Both the CA and federal regs require that for new toilet rooms "one of each type of fixture" must be accessible.  If there is a new toilet rooms without any accessible fixtures it's in violation of both state and federal law.  mark's right.  The designer is stepping out past the end of the limb and holding your hand at the same time.


----------



## Bootleg (Jun 29, 2010)

The way I understand the Accessibility code for new public restrooms is ALL new restrooms are required to be accessible.

Except:

In toilet rooms or bathing facilities accessed only through a private office, not for common or public use and intended for use by a single occupant.


----------



## mark handler (Jun 29, 2010)

Bootleg said:
			
		

> In toilet rooms or bathing facilities accessed only through a private office, not for common or public use and intended for use by a single occupant.

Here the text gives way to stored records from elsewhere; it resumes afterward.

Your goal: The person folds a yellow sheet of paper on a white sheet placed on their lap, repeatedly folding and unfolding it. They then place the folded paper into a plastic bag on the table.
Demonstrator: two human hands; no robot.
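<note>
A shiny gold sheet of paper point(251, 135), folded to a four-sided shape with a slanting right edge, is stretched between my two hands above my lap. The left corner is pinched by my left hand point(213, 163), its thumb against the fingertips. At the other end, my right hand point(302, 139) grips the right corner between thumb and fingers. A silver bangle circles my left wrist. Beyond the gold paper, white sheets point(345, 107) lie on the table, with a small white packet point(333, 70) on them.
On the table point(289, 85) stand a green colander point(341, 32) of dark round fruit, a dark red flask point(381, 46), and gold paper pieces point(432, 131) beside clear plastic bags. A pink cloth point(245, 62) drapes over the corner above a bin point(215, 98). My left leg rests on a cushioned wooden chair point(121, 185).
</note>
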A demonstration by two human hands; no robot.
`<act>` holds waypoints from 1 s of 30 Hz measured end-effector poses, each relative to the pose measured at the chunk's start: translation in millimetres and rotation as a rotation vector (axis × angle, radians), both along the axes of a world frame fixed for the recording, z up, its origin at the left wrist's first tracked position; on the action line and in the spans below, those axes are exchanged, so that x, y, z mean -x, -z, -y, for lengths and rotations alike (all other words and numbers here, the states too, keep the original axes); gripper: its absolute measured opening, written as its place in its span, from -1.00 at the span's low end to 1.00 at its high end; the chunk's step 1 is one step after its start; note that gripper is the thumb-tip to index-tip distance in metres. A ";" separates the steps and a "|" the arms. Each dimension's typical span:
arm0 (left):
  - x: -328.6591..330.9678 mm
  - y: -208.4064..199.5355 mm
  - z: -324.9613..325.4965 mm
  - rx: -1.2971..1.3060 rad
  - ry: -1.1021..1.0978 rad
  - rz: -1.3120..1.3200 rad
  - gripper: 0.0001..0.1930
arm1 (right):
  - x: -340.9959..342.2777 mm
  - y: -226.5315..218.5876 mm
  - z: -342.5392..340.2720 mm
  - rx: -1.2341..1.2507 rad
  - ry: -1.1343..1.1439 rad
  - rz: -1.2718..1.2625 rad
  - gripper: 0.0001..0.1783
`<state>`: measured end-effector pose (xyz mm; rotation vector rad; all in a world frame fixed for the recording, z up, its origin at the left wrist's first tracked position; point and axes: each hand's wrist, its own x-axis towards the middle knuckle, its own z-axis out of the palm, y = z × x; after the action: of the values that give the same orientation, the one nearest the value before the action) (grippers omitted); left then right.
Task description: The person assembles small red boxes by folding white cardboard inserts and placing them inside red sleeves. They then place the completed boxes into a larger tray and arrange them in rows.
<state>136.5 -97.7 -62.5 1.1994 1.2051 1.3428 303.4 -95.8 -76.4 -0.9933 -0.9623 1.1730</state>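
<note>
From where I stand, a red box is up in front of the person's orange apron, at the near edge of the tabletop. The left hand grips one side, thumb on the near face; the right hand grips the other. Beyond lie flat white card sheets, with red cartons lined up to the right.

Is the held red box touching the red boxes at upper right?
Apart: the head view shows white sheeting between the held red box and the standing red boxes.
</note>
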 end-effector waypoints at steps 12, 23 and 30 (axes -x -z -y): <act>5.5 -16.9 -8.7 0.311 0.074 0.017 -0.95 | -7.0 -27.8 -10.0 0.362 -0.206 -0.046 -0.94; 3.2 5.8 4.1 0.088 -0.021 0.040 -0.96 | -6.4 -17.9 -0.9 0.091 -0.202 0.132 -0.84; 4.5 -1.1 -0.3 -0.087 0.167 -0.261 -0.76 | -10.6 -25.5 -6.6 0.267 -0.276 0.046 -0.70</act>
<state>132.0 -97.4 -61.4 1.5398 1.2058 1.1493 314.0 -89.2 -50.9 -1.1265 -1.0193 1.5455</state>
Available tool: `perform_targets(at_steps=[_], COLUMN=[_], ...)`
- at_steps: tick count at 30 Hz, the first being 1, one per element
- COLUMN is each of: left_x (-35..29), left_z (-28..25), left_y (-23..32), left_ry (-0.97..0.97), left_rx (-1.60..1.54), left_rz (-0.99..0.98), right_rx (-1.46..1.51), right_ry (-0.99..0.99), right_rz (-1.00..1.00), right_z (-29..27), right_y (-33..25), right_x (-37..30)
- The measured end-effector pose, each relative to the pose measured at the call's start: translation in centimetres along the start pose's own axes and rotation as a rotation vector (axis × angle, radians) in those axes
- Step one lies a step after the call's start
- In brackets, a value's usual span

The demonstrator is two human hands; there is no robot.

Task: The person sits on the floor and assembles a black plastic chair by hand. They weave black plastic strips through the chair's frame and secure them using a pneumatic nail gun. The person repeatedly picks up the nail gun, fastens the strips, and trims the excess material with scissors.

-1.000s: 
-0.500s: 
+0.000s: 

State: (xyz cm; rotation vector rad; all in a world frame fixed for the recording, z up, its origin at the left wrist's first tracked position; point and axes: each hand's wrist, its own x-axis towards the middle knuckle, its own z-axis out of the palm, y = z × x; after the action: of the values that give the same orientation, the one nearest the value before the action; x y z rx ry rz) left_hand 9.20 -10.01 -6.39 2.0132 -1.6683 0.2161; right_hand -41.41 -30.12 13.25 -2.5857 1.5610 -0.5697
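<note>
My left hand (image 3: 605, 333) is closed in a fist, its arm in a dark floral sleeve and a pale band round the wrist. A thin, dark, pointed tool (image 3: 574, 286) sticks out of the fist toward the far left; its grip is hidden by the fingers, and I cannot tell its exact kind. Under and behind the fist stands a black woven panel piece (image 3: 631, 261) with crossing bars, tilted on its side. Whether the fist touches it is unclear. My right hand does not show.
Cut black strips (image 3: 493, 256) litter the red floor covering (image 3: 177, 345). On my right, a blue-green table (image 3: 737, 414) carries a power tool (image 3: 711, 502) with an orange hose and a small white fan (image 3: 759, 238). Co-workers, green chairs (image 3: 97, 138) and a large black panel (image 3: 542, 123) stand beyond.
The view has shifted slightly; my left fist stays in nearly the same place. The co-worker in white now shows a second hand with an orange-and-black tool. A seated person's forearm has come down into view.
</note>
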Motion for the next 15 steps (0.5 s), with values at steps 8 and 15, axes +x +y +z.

A private toilet room for *the *occupant of a *private office* shall be *adaptable.*

Notice the Singular wording and the  room shall be adaptable, *so it does not save space*


----------



## earshavewalls (Jun 29, 2010)

Thanks to all for your input, especially Mark, for your concern over our legal well-being! We have not approved anything as yet. I am searching for some sort of reason to permit what they would like to do, but I don't think I'm going to find it. I have seen this method in use in other states, with existing restrooms, to provide at least one restroom that is accessible, but Mark (again) was correct in that California does not enforce the ADA, we enforce Chapter 11 of the CBC, and as that chapter is written, all restrooms ARE required to be accessible (or adaptable), even if serving a private office.

This all came up, mostly, because of the California Plumbing Code REQUIRING a urinal in the men's room, which also triggers matching the total number of urinals and w/c's with w/c's for the women, which meant that the women are to be provided with two water closets, even though the table says that only one is required. (footnote 14 requires they be equal). The I-Codes do NOT require urinals, they are optional...........or at least they didn't in the 2003 IPC.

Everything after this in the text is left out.